Lamott writes with real authority of a life of alcohol, drugs and sex that left her emptier and more broken than when she started. She writes of the church she stumbled into. She writes of an elderly church goer who saved up baggies of dimes to give her when times were particularly tough, and she writes of joy and forgiveness and fresh starts.

More importantly, she writes as a Presbyterian elder in a church this denomination desperately needs. A church whose members are, or have been, so broken themselves that the most desperate of God's children can find comfort there. Most Presbyterian churches exude wealth, prosperity and respectability. They don't whisper, "Addicts, come sit in back and let us love you."

I broke down and read this book when it was chosen by a group I am in at church. We used a study guide on the publisher's web page. It is short, but we found it useful.

This book has been out forever. I know a lot of people who cross this page will have read it. So, I will start by linking to Cheesehead in Paradise's blog. She listed this book last week as one that changed her life. If you haven't been by her blog lately, drop in and offer prayers. She, and her church, are having an unspeakable time.

So, anybody else?



Cat. said...

this book. I can't read it very often because I sob all the way through, with sadness and with laughter.

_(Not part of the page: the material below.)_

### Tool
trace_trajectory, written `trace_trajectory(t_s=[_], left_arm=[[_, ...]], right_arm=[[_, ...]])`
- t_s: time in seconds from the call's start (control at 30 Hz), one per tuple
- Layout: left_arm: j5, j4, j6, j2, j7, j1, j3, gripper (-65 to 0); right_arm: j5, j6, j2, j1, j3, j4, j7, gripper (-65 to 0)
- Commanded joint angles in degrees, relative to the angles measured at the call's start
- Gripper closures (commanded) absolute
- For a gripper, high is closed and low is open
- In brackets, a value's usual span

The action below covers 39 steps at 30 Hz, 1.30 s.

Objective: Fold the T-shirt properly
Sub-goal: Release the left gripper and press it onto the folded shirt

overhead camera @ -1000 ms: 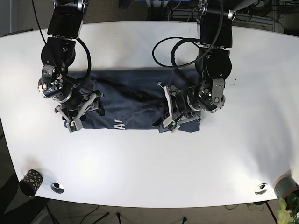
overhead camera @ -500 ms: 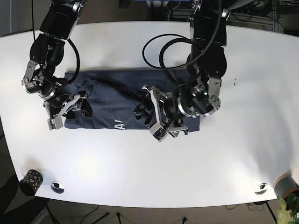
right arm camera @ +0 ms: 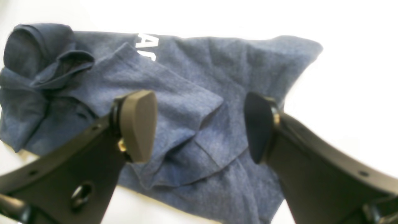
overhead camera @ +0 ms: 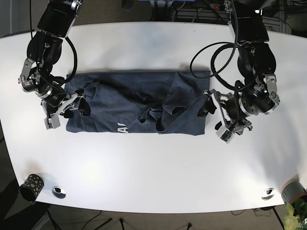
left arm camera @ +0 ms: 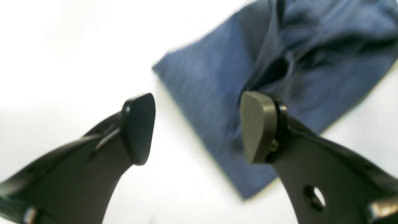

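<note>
Base view: dark blue T-shirt lies spread lengthwise across the middle of the white table, partly folded, both grippers empty at its two ends.

Left gripper stands just off the shirt's end on the view's right, jaws spread wide; its wrist view shows the pads apart with nothing between them, one over bare table and one over the corner of the cloth. Right gripper sits at the opposite end, over the shirt's edge, jaws likewise wide and holding nothing; its wrist view shows rumpled fabric with overlapping folds and part of a white print below the pads. Cloth is bunched and creased near the shirt's centre. A small patterned cup stands at the table's near corner, well apart.
</note>
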Motion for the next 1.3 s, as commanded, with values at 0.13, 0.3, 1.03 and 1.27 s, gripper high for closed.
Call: trace_trajectory(t_s=[0.13,0.3,1.03,1.27], left_arm=[[-0.3,0.3,-0.1,-3.6,-6.3,1.4,-3.6,-23.3],[-0.3,-3.8,-0.1,-4.6,-6.4,1.6,0.2,-4.3],[-0.5,-16.8,-0.1,-3.2,-12.7,-4.0,21.6,-4.4],[-0.8,-16.6,-0.1,0.5,-12.5,-6.2,26.6,-4.4]], right_arm=[[1.0,0.17,-0.5,1.0,0.1,1.2,1.3,-42.2],[1.0,0.17,-0.8,1.0,0.0,1.1,1.3,-42.2],[0.9,0.17,-1.0,0.7,-0.1,0.8,1.3,-42.2],[0.8,0.17,-1.0,0.7,-0.1,0.8,1.3,-42.2]])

The scene that stays with me most is her conversion, with Jesus following her like a dog.

Cat. said...

Oh, and welcome.

Anonymous said...

I had bought most of Lamott's books and when I decided to go to seminary, I tossed them in the trunk of the car for the long drive west. As I read more and more I discovered she lived in California, she lived in the same county I has headed, she was a Presbyterian, she was an elder. And so sometime that fall, I wandered down to St. Andrew. What a relief from the whiteness most of Marin county was. It is a church that church is supposed to be. All are welcome: rich, poor, sober, high, children, grown ups, white, black. She is exactly as she is in the book: honest and irreverent, trusting in God. What a gift. I recommend Operating Instructions for all new parents.

Kelly said...

As many of you know, the "sequel" to "Traveling Mercies: Thoughts on Faith" was published last year and recently went to paperback. It is entitled "Plan B: Further Thoughts on Faith" and,if possible,it might even be more wonderful than the first. I adore her books and had the privilege of hearing her speak in person this year. She has some STRONG opinions (a mild understatement!) but absolutely melts you with her love for Jesus. I always warn my more politically conservative friends to just breathe deeply when she starts ranting about Bush, but don't quit reading! They are always glad they stuck with her. Noone makes me laugh or cry like Anne Lamott!

Kelly said...

Also, earlier today I listed Taveling Mercies and Plan B in a post on my blog under the heading "books that make me laugh" and "book that I would take to a deserted island." I just read your other entry about how we might respond to your book reviews and I am really good at following directions :-)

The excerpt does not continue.